Single by Eddie Floyd

from the album Knock on Wood
- B-side: "I've Just Been Feeling Bad"
- Released: January 11, 1967
- Recorded: 1966
- Length: 4:55
- Label: Stax
- Songwriters: Steve Cropper; Eddie Floyd; Alvertis Isbell;

Eddie Floyd singles chronology
| "Knock on Wood" (1966) | "Raise Your Hand" (1967) | "Don't Rock the Boat" (1967) |

= Raise Your Hand =

"Raise Your Hand" is a song written by Steve Cropper, Eddie Floyd, and Alvertis Isbell (Al Bell). It was recorded by Floyd and appeared on his 1967 debut album Knock on Wood. It was released as a single that year, where it reached #16 on the Black Singles Chart and #79 on the Pop Singles Chart.

== Track listing ==

"Raise Your Hand" track listing
| No. | Title | Writer(s) | Length |
|---|---|---|---|
| 1. | "Raise Your Hand" | Steve Cropper; Eddie Floyd; Alvertis Isbell; | 2:20 |
| 2. | "I've Just Been Feeling Bad" | Cropper; Floyd; | 2:35 |
| Total length: |  |  | 4:55 |

==Chart performance==

| Chart (1967) | Peak position |
|---|---|
| Canada (RPM) | 74 |
| UK Singles (The Official Charts Company) | 42 |
| US Billboard Hot 100 | 79 |
| US Billboard Top Selling R&B Singles | 16 |

==Other versions==
- The song was part of Janis Joplin's concert repertoire and was performed by her at the 1969 Woodstock Festival.
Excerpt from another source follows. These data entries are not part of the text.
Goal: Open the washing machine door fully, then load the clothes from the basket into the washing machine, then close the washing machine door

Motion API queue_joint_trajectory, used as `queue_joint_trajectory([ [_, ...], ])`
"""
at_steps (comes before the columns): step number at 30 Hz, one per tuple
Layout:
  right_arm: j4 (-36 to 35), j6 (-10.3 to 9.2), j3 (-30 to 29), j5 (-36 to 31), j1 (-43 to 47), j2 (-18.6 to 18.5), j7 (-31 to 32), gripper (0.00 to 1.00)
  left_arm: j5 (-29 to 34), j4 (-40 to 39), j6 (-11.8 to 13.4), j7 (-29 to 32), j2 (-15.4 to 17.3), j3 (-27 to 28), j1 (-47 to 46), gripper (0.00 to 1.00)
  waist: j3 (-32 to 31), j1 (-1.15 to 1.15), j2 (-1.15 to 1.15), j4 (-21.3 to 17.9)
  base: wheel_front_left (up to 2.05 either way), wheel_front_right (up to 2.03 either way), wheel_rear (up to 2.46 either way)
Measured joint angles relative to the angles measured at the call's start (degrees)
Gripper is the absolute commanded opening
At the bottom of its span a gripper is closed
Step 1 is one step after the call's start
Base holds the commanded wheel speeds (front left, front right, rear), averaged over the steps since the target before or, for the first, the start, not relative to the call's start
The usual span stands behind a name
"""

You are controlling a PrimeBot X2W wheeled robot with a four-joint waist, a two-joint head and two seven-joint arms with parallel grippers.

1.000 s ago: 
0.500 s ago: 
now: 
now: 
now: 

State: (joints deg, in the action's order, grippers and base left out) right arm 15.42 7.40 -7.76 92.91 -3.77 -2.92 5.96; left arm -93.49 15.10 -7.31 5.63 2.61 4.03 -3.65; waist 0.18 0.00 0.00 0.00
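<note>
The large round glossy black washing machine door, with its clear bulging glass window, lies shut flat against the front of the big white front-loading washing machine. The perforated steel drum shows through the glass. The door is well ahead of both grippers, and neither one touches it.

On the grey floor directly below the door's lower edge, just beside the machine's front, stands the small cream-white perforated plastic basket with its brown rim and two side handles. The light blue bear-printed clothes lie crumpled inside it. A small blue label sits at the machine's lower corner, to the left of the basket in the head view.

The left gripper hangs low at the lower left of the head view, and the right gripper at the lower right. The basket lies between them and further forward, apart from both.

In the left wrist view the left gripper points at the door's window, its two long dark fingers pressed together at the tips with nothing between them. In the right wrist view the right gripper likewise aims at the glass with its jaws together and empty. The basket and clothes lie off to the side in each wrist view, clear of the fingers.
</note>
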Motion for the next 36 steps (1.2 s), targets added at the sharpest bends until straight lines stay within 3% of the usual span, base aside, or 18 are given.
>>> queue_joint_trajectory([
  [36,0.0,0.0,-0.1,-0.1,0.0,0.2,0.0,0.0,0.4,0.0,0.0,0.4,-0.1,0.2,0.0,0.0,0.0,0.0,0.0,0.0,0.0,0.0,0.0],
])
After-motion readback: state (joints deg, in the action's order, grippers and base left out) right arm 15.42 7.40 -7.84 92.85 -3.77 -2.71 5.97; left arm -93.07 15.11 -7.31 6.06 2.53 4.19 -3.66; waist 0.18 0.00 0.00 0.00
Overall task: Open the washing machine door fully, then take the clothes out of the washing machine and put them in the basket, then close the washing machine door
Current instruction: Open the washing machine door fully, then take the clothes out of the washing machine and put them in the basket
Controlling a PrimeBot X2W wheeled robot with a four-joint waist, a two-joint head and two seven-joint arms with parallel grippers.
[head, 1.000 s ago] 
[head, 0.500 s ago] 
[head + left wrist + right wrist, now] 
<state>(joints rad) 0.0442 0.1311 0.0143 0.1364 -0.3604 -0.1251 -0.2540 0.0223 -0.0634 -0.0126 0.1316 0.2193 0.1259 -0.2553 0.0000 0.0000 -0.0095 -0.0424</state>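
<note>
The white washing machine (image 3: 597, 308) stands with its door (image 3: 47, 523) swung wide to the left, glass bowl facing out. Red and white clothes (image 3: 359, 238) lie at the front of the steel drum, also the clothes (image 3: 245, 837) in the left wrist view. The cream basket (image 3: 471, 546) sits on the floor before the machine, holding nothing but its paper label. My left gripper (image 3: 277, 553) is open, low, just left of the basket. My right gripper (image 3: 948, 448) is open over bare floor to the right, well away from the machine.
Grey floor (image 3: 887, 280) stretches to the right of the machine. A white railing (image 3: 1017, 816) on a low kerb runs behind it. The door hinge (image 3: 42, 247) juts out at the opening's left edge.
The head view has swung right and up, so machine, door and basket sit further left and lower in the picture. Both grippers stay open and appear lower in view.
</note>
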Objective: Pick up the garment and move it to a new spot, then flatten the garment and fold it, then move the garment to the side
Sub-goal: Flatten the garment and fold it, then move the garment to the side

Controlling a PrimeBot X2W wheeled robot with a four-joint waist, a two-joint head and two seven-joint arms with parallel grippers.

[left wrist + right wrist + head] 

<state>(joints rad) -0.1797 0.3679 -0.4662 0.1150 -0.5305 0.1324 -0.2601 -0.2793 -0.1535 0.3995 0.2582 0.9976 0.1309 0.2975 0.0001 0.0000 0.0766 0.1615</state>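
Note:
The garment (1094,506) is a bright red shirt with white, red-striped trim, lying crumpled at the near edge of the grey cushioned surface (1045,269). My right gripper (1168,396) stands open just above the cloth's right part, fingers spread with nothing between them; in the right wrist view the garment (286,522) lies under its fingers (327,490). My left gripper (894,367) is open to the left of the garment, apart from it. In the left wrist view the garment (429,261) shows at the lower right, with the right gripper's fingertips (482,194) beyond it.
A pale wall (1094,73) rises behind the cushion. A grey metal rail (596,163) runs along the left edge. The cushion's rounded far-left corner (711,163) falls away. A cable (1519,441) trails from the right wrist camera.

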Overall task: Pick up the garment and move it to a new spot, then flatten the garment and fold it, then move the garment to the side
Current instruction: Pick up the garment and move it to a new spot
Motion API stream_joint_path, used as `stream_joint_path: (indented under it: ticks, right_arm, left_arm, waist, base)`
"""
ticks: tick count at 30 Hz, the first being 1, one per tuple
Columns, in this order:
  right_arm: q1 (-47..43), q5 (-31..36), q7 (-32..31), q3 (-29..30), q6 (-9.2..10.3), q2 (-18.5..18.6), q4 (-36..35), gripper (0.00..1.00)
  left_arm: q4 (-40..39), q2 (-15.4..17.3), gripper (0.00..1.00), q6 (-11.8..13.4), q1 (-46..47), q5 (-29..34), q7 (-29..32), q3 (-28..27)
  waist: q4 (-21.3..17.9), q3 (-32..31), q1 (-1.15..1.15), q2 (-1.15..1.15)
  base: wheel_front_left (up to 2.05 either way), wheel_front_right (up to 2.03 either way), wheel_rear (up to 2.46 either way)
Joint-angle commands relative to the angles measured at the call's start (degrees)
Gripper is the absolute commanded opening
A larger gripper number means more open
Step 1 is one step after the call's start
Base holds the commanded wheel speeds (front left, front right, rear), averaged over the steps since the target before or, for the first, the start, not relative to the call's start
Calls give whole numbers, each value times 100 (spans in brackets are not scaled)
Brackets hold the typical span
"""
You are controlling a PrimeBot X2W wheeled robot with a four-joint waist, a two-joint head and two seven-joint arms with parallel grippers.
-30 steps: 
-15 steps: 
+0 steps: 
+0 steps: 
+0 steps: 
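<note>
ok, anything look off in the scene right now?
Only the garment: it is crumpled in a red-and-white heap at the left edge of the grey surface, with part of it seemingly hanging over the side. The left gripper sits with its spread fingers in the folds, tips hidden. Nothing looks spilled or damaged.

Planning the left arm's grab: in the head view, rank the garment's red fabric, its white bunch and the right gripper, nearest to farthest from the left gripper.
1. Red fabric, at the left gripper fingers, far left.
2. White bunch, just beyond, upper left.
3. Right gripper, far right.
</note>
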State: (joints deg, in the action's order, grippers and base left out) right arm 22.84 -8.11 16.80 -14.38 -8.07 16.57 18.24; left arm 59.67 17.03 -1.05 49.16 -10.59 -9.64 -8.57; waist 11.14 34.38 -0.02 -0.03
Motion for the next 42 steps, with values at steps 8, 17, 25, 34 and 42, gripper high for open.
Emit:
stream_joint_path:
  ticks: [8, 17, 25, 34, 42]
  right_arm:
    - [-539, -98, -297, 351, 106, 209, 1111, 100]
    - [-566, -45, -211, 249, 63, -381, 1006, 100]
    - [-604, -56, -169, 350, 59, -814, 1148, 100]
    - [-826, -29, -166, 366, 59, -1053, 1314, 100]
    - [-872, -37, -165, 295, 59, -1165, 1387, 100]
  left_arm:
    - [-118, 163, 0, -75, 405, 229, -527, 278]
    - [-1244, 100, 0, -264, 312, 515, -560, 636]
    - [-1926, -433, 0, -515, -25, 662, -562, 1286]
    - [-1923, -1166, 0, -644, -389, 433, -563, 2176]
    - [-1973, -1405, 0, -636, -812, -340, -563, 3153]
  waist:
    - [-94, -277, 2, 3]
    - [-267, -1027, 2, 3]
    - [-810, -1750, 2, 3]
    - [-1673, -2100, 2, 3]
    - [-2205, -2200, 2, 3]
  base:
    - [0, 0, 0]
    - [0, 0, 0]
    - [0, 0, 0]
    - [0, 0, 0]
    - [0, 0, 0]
Her rendition of the song later appeared on the 1993 compilation Janis.
- It was also played by the J. Geils Band, and appeared on their 1976 live album Blow Your Face Out.
- Ike & Tina Turner recorded a version of the song in the early 1970s which was released on the 1985 compilation album Golden Empire.
- The song has long been a favorite of Bruce Springsteen and the E Street Band for several decades and a 1978 performance of it was included on their Live/1975–85 box set.
- A version of the song appeared on Clarence Clemons and Temple of Soul's 2004 album Live in Asbury Park, Vol. 2 featuring Bruce Springsteen on lead guitar and lead vocals.